| Problem details |
Each line in the material below must be transcribed exactly; no picture belongs in the copy.

| Stored data |
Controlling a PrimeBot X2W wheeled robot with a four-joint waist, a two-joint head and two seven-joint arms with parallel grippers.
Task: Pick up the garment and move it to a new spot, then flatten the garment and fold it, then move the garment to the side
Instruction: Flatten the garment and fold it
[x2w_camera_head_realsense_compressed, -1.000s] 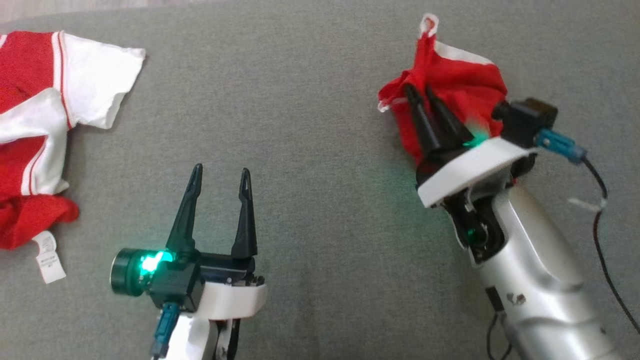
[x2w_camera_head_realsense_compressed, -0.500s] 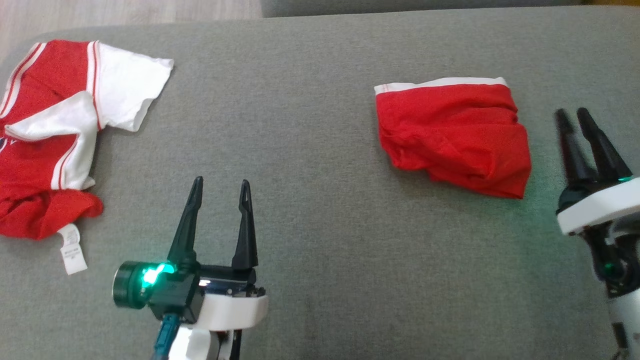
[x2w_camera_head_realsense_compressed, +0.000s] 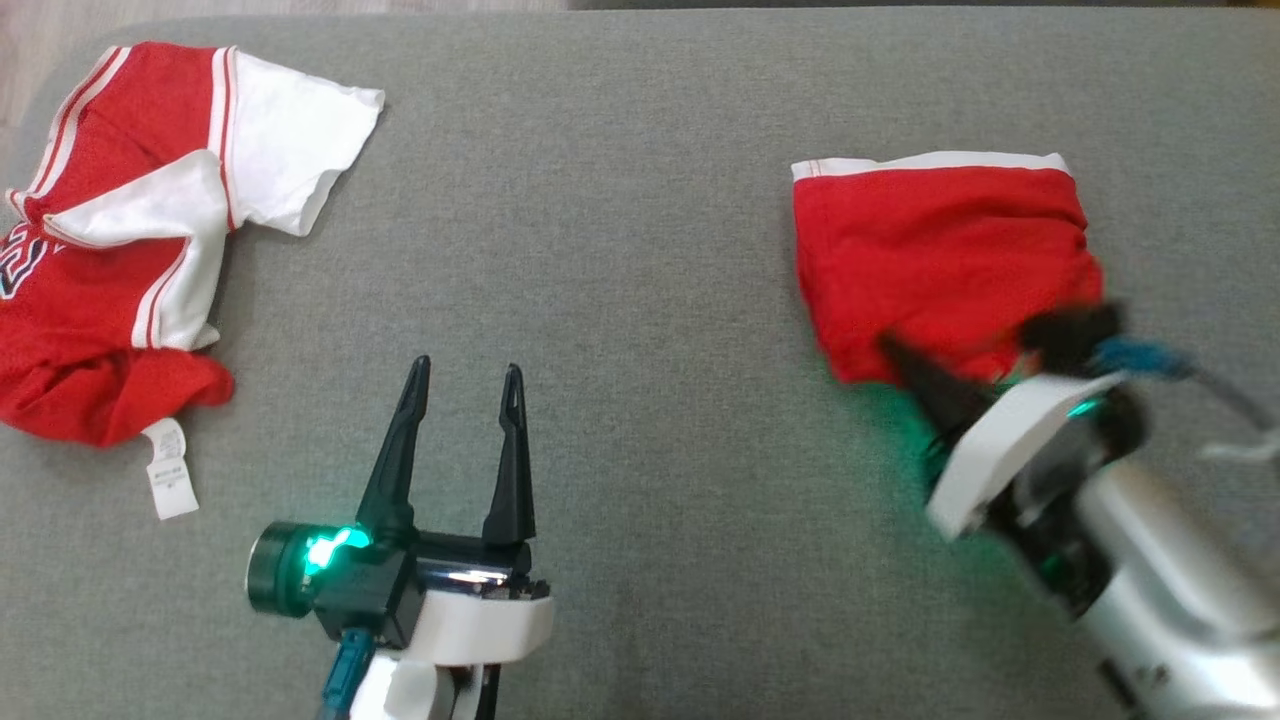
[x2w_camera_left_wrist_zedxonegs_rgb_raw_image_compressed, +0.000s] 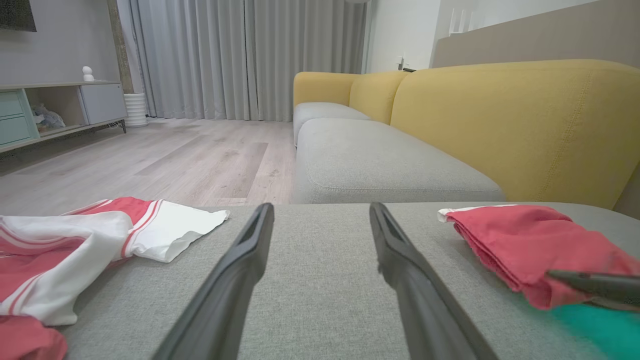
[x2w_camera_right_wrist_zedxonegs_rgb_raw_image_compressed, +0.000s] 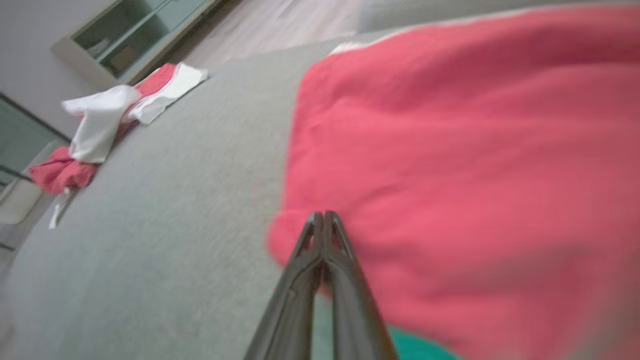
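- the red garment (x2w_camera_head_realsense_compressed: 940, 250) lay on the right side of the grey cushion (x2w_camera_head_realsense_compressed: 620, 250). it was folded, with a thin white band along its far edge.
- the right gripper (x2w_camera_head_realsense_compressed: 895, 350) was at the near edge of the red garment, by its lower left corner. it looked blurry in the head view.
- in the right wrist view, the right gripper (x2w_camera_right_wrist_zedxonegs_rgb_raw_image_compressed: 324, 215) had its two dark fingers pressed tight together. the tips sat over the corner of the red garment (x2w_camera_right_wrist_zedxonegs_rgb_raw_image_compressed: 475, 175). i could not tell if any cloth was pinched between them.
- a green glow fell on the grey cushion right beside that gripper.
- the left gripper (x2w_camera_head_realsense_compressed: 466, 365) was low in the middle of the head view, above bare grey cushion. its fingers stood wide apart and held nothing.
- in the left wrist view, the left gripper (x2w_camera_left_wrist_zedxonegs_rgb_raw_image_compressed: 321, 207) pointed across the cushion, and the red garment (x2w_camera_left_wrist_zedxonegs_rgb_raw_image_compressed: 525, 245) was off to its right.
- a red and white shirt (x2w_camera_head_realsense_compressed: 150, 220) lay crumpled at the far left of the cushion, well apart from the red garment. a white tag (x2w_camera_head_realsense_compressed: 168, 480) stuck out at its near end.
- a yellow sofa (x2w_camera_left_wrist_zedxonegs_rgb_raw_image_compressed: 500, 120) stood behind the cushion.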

| Solution to this exercise |
Controlling a PrimeBot X2W wheeled robot with a four-joint waist, a two-joint head and two seven-joint arms with parallel grippers.
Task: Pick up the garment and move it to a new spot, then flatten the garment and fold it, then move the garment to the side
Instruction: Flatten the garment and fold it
[x2w_camera_head_realsense_compressed, -1.000s] 
[x2w_camera_head_realsense_compressed, -0.500s] 
[x2w_camera_head_realsense_compressed, +0.000s] 
[x2w_camera_left_wrist_zedxonegs_rgb_raw_image_compressed, +0.000s] 
[x2w_camera_right_wrist_zedxonegs_rgb_raw_image_compressed, +0.000s] 
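- the red garment (x2w_camera_head_realsense_compressed: 940, 250) lay on the right side of the grey cushion (x2w_camera_head_realsense_compressed: 620, 250). it was folded, with a thin white band along its far edge.
- the right gripper (x2w_camera_head_realsense_compressed: 895, 350) was at the near edge of the red garment, by its lower left corner. it looked blurry in the head view.
- in the right wrist view, the right gripper (x2w_camera_right_wrist_zedxonegs_rgb_raw_image_compressed: 324, 215) had its two dark fingers pressed tight together. the tips sat over the corner of the red garment (x2w_camera_right_wrist_zedxonegs_rgb_raw_image_compressed: 475, 175). i could not tell if any cloth was pinched between them.
- a green glow fell on the grey cushion right beside that gripper.
- the left gripper (x2w_camera_head_realsense_compressed: 466, 365) was low in the middle of the head view, above bare grey cushion. its fingers stood wide apart and held nothing.
- in the left wrist view, the left gripper (x2w_camera_left_wrist_zedxonegs_rgb_raw_image_compressed: 321, 207) pointed across the cushion, and the red garment (x2w_camera_left_wrist_zedxonegs_rgb_raw_image_compressed: 525, 245) was off to its right.
- a red and white shirt (x2w_camera_head_realsense_compressed: 150, 220) lay crumpled at the far left of the cushion, well apart from the red garment. a white tag (x2w_camera_head_realsense_compressed: 168, 480) stuck out at its near end.
- a yellow sofa (x2w_camera_left_wrist_zedxonegs_rgb_raw_image_compressed: 500, 120) stood behind the cushion.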

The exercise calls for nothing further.